2018-08-22 Thread Steffen Herbold

Dear developers,

I am writing you because I applied an approach for the automated testing 
of classification algorithms to Spark MLlib and would like to forward 
the results to you.


The approach is a combination of smoke testing and metamorphic testing. 
The smoke tests try to find problems by executing the training and 
prediction functions of classifiers with different data. These smoke 
tests should ensure the basic functioning of classifiers. I defined 20 
different data sets, some very simple (uniform features in [0,1]), some 
with extreme distributions, e.g., data close to machine precision. The 
metamorphic tests determine if classification results change as expected 
if the training data is modified, e.g., by reordering features, flipping 
class labels, or reordering instances.


I generated 70 different JUnit tests for six different Spark ML 
classifiers. In summary, I found the following potential problems:
- One error due to a value being out of bounds for the Logistic 
regression classifier if data approaches MAXDOUBLE. Which bound is 
affected is not explained.
- The classification of NaïveBayes and the LinearSVC sometimes changed 
if one is added to each feature value.
- The classification of LogisticRegression, DecisionTree, and 
RandomForest were not inverted when all binary class labels are flipped.
- The classification of LogisticRegression, DecisionTree, GBT, and 
RandomForest sometimes changed when the features are reordered.
- The classification of LogisticRegression, RandomForest, and LinearSVC 
sometimes changed when the instances are reordered.
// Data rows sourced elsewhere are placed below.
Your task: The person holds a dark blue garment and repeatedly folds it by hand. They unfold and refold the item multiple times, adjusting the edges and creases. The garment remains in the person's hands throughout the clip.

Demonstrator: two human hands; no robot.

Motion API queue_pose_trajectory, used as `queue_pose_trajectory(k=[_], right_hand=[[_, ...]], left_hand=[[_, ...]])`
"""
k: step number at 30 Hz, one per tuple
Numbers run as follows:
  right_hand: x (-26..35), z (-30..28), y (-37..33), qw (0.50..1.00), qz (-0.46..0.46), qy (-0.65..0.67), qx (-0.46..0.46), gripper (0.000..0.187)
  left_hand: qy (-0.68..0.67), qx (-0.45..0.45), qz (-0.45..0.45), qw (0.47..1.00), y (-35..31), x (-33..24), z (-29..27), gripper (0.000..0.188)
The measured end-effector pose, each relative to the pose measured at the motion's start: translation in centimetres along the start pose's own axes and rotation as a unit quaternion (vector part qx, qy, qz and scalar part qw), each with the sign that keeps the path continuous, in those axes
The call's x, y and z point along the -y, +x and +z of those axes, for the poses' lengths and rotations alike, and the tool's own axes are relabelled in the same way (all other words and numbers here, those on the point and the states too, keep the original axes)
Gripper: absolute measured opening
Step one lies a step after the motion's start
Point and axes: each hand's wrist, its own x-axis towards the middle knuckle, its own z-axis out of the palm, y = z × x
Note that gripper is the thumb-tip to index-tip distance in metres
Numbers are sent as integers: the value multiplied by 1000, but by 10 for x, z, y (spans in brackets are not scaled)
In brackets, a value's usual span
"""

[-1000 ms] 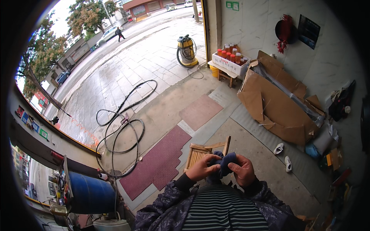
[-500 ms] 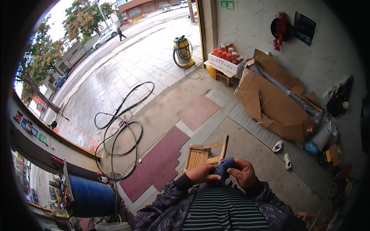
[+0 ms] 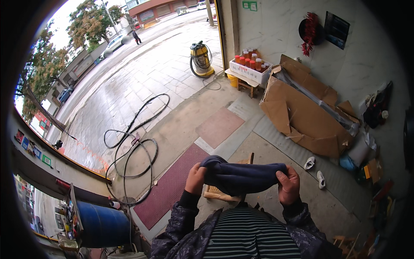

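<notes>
A dark navy cloth [image 3: 241, 177] hangs stretched sideways in front of my chest, its folds running from one hand to the other. My left hand [image 3: 196, 179] is closed on its left end, and my right hand [image 3: 288, 185] pinches the right end with the thumb on top. Beneath the cloth stands a small wooden chair [image 3: 219, 194] with a slatted seat; the cloth hides most of it.
A dark red mat [image 3: 172, 187] lies left of the chair. Coiled black hose [image 3: 156, 151] spreads over the floor and paving. At right are a large torn cardboard box [image 3: 306, 116] and white shoes [image 3: 321, 179]; a blue barrel [image 3: 105, 222] stands lower left.
My hands have moved apart and slightly forward. The cloth, bunched between them before, is now spread out wide and covers much of the chair.
</notes>
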Motion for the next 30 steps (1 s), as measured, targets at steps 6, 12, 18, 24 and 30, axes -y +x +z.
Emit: queue_pose_trajectory(k=[6, 12, 18, 24, 30], right_hand=[[-7, -19, 14, 998, -37, 12, -54, 14], [-12, -7, 21, 999, -18, -30, -19, 16], [-9, 26, 10, 984, 71, -105, 123, 31], [-11, 26, 4, 967, 134, -142, 161, 31], [-12, -13, 13, 992, 56, -111, 35, 21]], left_hand=[[-105, -67, 24, 992, 0, -18, -9, 24], [-79, -5, 41, 996, -16, -41, 32, 32], [-40, 147, 4, 988, -36, -42, 84, 33], [2, 150, -4, 989, -41, -44, 87, 25], [6, -3, 58, 998, -26, -50, 51, 16]])
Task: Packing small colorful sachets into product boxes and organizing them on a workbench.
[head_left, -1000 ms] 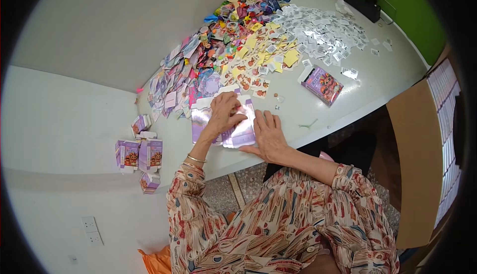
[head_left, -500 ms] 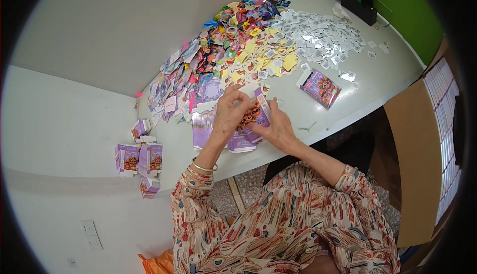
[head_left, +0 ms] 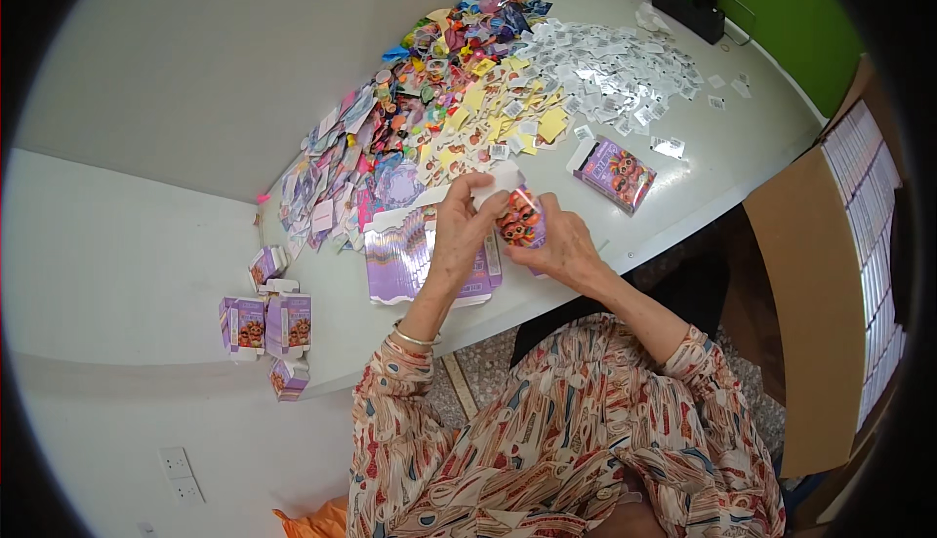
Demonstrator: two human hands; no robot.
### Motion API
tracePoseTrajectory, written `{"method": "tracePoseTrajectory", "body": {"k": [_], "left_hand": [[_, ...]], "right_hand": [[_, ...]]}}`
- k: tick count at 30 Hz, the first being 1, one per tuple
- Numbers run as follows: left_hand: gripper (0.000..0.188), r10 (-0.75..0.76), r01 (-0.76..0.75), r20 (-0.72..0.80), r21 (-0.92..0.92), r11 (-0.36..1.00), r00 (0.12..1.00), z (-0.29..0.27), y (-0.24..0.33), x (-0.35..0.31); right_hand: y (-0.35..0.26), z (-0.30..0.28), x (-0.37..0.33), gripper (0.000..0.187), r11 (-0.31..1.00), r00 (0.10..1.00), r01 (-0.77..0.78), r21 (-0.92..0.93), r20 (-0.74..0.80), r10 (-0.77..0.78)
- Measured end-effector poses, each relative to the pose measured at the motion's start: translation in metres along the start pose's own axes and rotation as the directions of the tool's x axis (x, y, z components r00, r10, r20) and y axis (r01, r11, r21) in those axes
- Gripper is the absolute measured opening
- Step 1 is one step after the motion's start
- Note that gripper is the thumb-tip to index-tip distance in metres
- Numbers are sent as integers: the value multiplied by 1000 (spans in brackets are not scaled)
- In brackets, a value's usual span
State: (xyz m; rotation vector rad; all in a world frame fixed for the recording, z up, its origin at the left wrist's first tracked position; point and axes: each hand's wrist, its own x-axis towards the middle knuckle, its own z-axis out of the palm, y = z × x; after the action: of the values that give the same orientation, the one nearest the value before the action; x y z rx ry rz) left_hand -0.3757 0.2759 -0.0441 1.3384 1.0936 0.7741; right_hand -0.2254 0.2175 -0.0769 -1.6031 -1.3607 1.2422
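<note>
Between my two hands is a small purple printed carton (head_left: 521, 218), tilted, with a white end flap raised at its far end. My left hand (head_left: 459, 236) pinches the carton at the flap side, thumb and fingertips against it. Around the carton's other side, my right hand (head_left: 568, 247) grips with its fingers partly hidden. Beneath and beside my left hand lies a fanned stack of flat purple cartons (head_left: 398, 260). Another purple carton (head_left: 615, 175), standing formed with its white end flap out, rests on the table to the right.
Heaps of colourful small packets (head_left: 342, 167), yellow cards (head_left: 551, 124) and white labels (head_left: 625, 70) cover the table's far side. A black tape dispenser (head_left: 683, 1) stands far right. Several formed cartons (head_left: 290, 323) sit at the left edge. A cardboard box (head_left: 815, 314) of packed cartons is at right.
The carton in my hands has moved slightly right and turned, its printed front now facing up more. The flat stack beneath is more exposed. The whole view has shifted a little.
</note>
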Motion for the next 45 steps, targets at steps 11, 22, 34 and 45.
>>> {"method": "tracePoseTrajectory", "body": {"k": [11,22,34,45], "left_hand": [[39,-65,96,78,-511,854,995,15,-41,-16],[27,-99,140,299,-121,983,949,3,-37,-17],[61,-25,-72,581,144,987,813,4,-9,-15],[47,388,-557,407,495,668,827,30,-18,-36]], "right_hand": [[38,-33,0,53,886,966,189,424,81,-245],[50,-44,-14,58,898,935,184,401,210,-286],[62,-47,-19,52,911,894,176,374,326,-307],[61,-47,-19,53,925,934,151,348,255,-249]]}}
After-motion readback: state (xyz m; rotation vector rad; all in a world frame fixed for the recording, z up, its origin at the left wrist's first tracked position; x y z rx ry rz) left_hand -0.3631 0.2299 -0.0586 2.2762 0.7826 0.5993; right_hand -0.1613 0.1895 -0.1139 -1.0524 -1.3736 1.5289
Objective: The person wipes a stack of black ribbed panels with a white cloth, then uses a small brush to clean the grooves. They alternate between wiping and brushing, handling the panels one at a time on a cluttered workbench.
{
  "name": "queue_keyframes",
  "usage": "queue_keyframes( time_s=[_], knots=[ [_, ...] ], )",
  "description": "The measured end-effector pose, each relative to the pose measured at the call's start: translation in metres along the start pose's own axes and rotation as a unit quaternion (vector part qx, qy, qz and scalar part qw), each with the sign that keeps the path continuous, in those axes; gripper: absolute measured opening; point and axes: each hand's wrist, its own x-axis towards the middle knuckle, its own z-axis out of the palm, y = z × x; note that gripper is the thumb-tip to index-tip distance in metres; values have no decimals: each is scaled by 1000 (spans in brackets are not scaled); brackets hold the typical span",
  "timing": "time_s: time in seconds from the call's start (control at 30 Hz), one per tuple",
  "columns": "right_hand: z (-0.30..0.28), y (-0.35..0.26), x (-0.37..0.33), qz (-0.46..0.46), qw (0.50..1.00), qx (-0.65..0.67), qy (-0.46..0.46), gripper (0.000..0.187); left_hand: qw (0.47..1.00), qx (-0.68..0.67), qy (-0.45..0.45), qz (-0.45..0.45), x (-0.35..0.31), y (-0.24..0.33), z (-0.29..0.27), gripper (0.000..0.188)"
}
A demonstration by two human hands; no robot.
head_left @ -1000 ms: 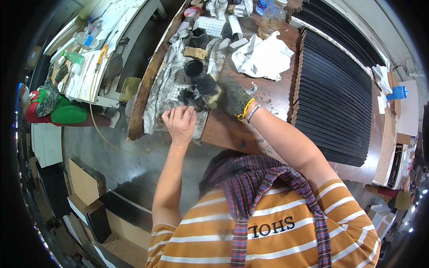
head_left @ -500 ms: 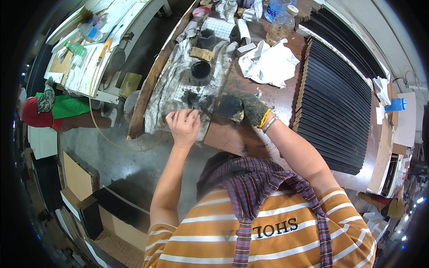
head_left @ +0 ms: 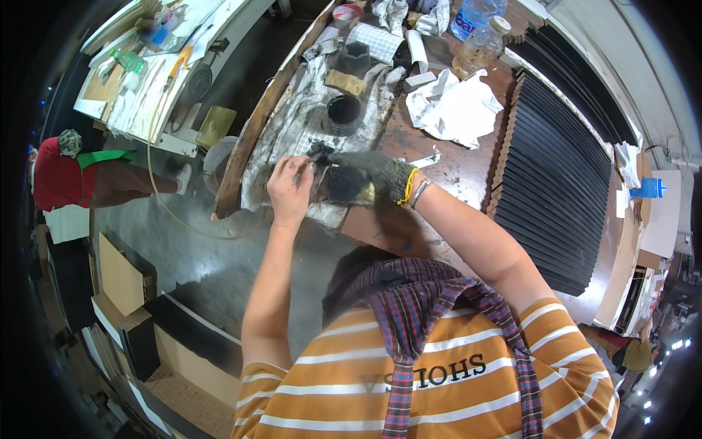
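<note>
My bare left hand (head_left: 289,192) is closed, fingertips pinched together beside a small black-stained scrap (head_left: 320,152). What they hold, if anything, is hidden. My right hand (head_left: 384,177) wears a dark, stained knit glove with a yellow cuff and grips a blackened sponge (head_left: 348,184) with a pale yellowish edge. The gloved fingers reach left to the scrap, close to my left fingertips. Just beyond the hands, an open cup of black liquid (head_left: 344,111) stands on a stained cloth (head_left: 281,121). Behind it lies a tan sponge block (head_left: 346,83).
Crumpled white paper (head_left: 453,110) lies right of the cup, with plastic bottles (head_left: 479,47) behind. Black strips (head_left: 552,183) are stacked in rows at the right. A wooden rail (head_left: 252,139) borders the table's left edge. Another person (head_left: 80,175) stands at far left.
My right hand has moved left with the sponge, bringing its fingers to the black scrap beside my left hand. The left hand has shifted slightly. The person at far left has changed posture.
</note>
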Motion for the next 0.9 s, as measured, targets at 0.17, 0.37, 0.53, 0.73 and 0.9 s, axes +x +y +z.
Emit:
queue_keyframes(
  time_s=[0.17,0.37,0.53,0.73,0.9],
  knots=[
    [-3,-2,3,85,995,-40,-39,43,1000,-18,1,-15,4,2,0,20],
    [-1,14,-3,-72,975,-209,15,44,1000,-25,-1,-10,4,4,3,20],
    [-5,14,-21,-18,999,22,26,48,1000,8,3,10,2,7,7,19],
    [-24,-7,-79,96,987,-123,38,41,986,144,-12,80,-4,22,23,19],
    [-25,-5,-107,120,987,11,110,36,978,174,-31,111,-11,30,48,15]
  ],
)
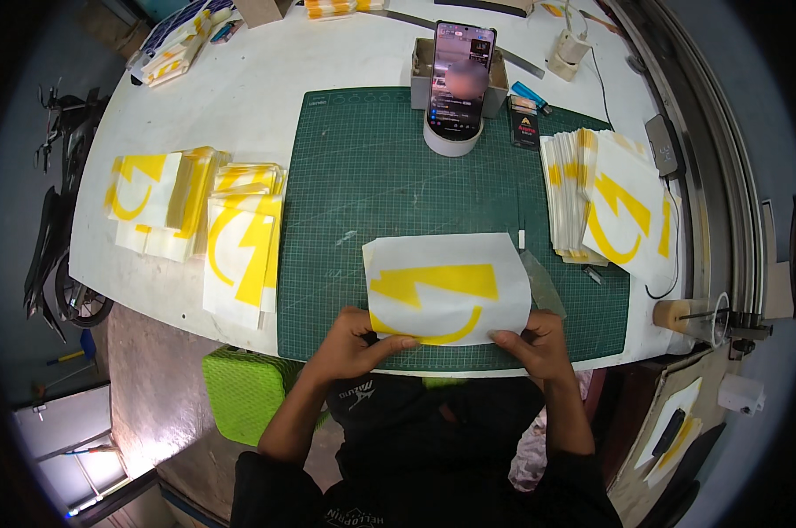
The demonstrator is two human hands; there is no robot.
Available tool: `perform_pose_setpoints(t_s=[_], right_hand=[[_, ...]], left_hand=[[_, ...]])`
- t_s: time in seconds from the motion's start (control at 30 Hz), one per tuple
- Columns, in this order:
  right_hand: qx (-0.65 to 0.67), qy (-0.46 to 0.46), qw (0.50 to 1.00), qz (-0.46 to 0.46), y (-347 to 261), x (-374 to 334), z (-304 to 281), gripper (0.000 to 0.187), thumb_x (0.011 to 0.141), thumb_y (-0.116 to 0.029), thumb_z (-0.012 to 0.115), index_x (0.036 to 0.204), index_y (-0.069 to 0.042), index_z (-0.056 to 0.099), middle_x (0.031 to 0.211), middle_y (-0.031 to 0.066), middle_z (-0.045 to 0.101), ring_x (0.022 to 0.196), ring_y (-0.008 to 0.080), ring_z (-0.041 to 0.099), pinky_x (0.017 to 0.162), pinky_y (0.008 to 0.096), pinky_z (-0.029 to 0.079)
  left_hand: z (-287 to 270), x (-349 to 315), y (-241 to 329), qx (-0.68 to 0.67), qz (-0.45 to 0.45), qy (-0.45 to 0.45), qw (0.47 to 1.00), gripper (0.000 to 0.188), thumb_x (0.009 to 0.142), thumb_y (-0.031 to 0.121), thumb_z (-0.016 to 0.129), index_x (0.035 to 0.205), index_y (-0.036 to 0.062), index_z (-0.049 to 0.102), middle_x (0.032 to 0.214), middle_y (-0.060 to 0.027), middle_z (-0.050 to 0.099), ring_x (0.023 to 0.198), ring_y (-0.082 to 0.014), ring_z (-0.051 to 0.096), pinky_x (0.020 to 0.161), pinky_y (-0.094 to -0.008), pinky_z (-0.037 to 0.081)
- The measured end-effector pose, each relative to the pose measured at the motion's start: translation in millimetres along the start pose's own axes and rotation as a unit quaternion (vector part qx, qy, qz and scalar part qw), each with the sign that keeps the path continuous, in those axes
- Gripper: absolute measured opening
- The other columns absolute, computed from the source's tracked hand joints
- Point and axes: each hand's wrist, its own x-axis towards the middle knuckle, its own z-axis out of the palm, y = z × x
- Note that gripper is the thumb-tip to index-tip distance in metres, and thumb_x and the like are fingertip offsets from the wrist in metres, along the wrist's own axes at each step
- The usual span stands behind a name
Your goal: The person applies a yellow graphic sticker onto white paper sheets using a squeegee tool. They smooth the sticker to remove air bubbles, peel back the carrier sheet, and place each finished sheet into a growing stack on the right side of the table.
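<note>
Between my hands is a white sheet [433,255] with a yellow printed shape, bowed slightly over the front of a green cutting mat [398,185]. My left hand [355,343] pinches its near left corner, thumb on top. At the near right corner my right hand [534,341] grips it the same way; the fingers beneath are hidden. A translucent piece [543,282] lies beside the sheet's right edge. To the right stands a pile of similar printed sheets [622,202], partly fanned. On the left are folded stacks [156,189] and another overlapping stack [244,246].
A phone [459,84] leans upright on a white round stand [453,141] at the mat's far edge. Near it are a dark small box [524,128] and a blue lighter [531,97]. A cup of brown drink [679,315] sits at the right edge. A green stool [244,396] stands below.
</note>
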Motion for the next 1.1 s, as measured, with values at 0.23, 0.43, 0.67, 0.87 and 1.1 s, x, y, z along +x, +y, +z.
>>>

You can find details of our results online [1]. The provided resources 
include the current draft of the paper that describes the tests as well 
as detailed results in detail. Moreover, we provide an executable test 
suite with all tests we executed, as well as the export of our test 
results as XML file that contains all details of the test execution, 
including stack traces in case of exceptions. The preprint and online 
materials also contain the results for two other machine learning 
libraries, i.e., Weka and scikit-learn. Additionally, you can find the 
atoml tool used to generate the tests on GitHub [2].


I hope that these tests may help with the future development of Spark 
MLlib. You could help me a lot by answering the following questions:

- Do you consider the tests helpful?
- Do you consider any source code or documentation changes due to our 
findings?
- Would you be interested in a pull request or any other type of 
integration of (a subset of) the tests into your project?
- Would you be interested in more such tests, e.g., for the 
consideration of hyper parameters, other algorithm types like 
clustering, or more complex algorithm specific metamorphic tests?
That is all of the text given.